How to Optimize Liver Function to Rebalance Hormones in Women

We have all heard about using hormones or herbs to address our hormonal imbalances. But there is not much talk about the liver. Let’s understand the organ that does more than just detoxing. The liver is the second largest organ of the body. Do you know where it is found? Put your right hand over the end of your right rib cage, just below the diaphragm – your hand is now over your liver. Your liver performs about 200 vital functions, most of which are vital for good health. Blood filtration, protein synthesis, excretion of bilirubin, hormones, cholesterol, drugs, and production of bile are just some of the important functions that the liver performs.

How Do You Know if Your Liver is Sluggish?

Many people have been told that their liver is "fine” based on their blood work. The reality is liver abnormalities in your lab work often do not appear at the onset of the problems but after years of suffering from a sluggish liver.

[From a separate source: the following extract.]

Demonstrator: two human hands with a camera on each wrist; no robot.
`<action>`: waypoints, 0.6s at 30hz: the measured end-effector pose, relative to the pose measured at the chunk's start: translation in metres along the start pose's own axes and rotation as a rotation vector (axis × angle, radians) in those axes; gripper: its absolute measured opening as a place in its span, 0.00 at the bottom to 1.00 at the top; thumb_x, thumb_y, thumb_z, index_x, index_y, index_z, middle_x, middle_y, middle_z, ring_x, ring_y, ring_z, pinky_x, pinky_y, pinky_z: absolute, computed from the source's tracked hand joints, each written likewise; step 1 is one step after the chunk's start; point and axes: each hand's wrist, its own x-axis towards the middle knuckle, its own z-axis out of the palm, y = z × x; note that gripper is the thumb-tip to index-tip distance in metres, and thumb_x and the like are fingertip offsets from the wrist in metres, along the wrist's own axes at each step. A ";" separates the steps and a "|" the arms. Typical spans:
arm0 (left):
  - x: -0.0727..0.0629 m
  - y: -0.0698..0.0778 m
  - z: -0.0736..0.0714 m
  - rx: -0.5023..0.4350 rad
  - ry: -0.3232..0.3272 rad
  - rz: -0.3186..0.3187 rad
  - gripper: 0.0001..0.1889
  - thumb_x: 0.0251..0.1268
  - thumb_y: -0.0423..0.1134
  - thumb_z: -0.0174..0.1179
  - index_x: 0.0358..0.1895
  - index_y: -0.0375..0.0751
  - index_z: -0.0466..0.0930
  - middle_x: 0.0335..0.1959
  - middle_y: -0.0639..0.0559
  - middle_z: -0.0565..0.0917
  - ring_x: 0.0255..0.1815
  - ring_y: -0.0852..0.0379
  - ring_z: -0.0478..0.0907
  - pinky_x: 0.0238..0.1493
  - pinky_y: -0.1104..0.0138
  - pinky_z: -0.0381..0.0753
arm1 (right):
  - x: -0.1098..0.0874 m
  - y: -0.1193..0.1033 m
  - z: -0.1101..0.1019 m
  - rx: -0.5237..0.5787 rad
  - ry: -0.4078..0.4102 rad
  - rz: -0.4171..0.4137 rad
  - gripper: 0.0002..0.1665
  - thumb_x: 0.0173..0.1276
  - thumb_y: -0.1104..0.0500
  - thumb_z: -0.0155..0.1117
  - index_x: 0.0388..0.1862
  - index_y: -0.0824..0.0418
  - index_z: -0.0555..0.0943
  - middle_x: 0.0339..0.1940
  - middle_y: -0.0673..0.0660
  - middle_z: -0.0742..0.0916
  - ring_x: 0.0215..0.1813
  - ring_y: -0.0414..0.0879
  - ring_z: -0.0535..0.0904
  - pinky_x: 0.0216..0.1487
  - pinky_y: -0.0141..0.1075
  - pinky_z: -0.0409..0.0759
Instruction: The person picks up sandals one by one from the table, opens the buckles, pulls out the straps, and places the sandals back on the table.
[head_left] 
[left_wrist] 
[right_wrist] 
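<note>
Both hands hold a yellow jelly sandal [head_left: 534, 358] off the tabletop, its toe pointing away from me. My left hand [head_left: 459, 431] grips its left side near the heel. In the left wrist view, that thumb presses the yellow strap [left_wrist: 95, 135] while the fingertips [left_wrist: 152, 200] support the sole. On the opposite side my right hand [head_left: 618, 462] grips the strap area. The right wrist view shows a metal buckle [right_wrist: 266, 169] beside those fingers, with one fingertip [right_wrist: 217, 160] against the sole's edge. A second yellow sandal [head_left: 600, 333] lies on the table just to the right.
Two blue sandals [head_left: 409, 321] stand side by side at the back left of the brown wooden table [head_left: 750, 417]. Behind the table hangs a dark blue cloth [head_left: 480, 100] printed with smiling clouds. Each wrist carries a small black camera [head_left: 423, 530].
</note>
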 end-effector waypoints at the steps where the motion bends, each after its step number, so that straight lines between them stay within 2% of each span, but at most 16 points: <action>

Here are some early signals that your liver might not be in the best shape:

Cholesterol and level of fat: One of the main functions of the liver is to maintain a healthy level of fats in the bloodstream. For an average person approximately 80% of the cholesterol is generated by the liver. A sluggish liver will show up as elevated low-density lipoprotein (“bad cholesterol”), reduced high-density lipoprotein (HDL or “good cholesterol”), elevated triglycerides, elevated ALT and AST liver enzymes, and weight gain.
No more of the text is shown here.